Just buy the door rather than a prehung. If you need to frame a non standard opening then build the frame your self and just buy a stock door to fit the opening . Usually 1960 houses used pretty standard dimensions . BTW. I replaced all my interior luan crap doors from the 60's with 6 panel doors , hinges mortised to match my existing frames, better quality than HD and delivered to my house for 23 dollars more per door than HD would have charged and I would have to mortise the hinges my self.


----------



## joecaption (Nov 30, 2011)

Is this for a mobil home? Only place I've seen jams that narrow.


----------



## mae-ling (Dec 9, 2011)

if your cutting a 4.5" jamb to 3.5" make sure it is all wood and not a veneer covered particle board.


----------



## goober51 (Mar 28, 2015)

It's a house, not mobile home. I believe the frame is wood. I believe I'll try cutting it down to 3 1/2". 

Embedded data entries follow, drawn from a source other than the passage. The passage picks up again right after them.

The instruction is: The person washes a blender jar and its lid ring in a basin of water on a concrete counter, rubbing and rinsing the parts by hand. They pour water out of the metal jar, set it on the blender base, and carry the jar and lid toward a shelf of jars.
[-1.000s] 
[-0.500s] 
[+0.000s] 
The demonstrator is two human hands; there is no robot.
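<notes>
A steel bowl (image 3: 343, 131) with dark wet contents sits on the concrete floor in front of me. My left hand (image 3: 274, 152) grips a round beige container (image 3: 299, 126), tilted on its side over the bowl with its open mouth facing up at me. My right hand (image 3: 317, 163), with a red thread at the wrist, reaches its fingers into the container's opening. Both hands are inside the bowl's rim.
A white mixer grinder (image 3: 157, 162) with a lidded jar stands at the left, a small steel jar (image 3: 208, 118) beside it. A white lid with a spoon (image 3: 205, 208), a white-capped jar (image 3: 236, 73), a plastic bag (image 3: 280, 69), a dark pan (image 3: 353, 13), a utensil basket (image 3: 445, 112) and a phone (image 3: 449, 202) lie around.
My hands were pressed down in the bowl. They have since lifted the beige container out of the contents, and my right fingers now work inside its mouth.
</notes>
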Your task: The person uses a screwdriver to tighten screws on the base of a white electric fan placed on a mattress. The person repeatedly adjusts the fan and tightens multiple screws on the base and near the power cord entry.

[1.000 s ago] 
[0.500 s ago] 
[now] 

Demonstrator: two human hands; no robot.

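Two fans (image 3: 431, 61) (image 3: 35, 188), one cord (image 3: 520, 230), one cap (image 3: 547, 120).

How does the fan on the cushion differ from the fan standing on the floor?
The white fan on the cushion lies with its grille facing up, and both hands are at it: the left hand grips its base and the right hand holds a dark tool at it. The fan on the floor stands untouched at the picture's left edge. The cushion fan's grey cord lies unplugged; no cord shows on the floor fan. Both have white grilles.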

Thanks for your help.:thumbsup:


----------



## oh'mike (Sep 18, 2009)

Before you go to all of the effort --call a local lumber yard or millwork house--and see if the cost is prohibitive.


----------



## Colbyt (Jan 27, 2014)

rjniles said:


> Remove the door from the jambs by removing the hinges. Take the 3 parts of the jamb apart. Run the jams through a table saw set to 3.5". Cut off the outside of the jamb.



That may work with a solid jamb. 

I am sure it *will not work* with HD split jamb door and other than entry door I don't think HD sell solid jamb doors 'in store'.

@ OP, Around here a custom solid jamb door from a mill works store is about 40% more than the base price of a split jamb from HD.


----------



## ront02769 (Nov 28, 2008)

To the OP, just curious. are you saying that the house was built with two bye threes? Not common practice in my area. Ron


----------



## oh'mike (Sep 18, 2009)

In the 1960s some 'prefab' houses were erected in this area--the wall sections were framed like that----real cheap-o ---makes electrical box placement a challenge---


----------



## goober51 (Mar 28, 2015)

I live in Huber Heights, Ohio. My home isn't a prefab but it was a cheaply built home. It does have 2X3 construction. After checking at HD I found out I could special order a 3.5" door. It was only about $40 more. Also I found a post on a here that said the frame was not wood and was hard to cut.


----------



## goober51 (Mar 28, 2015)

Also where I live my HD only sells solid jamb doors.


----------



## oh'mike (Sep 18, 2009)

Good option---I haven't seen a solid wood door jamb in years--most are finger jointed pine with a pine veneer--or particle board with a veneer wrap---

Just junk wood showing when you cut through the veneer.


----------



## goober51 (Mar 28, 2015)

I may have misunderstood what a solid and split jamb door is. I thought the split jamb door came with the casing already installed. The frame itself of the HD doors is a particle board with a veneer wrap I believe which is difficult to cut.


----------



## Colbyt (Jan 27, 2014)

goober51 said:


> I may have misunderstood what a solid and split jamb door is. I thought the split jamb door came with the casing already installed. The frame itself of the HD doors is a particle board with a veneer wrap I believe which is difficult to cut.



This page shows what a split jamb door is: thisoldhouse.com/toh/how-to/step/0,,216214_148144,00.html

One side slides into a groove on the other side. Both sides have the trim attached. A solid jamb door has no trim or trim attached on one side only.


----------



## talukdar (Mar 29, 2015)

My suggestion to you that you should go to the door manufacturer. It may cost a bit, but you have to keep in mind that your house is quite old. Thank you.


----------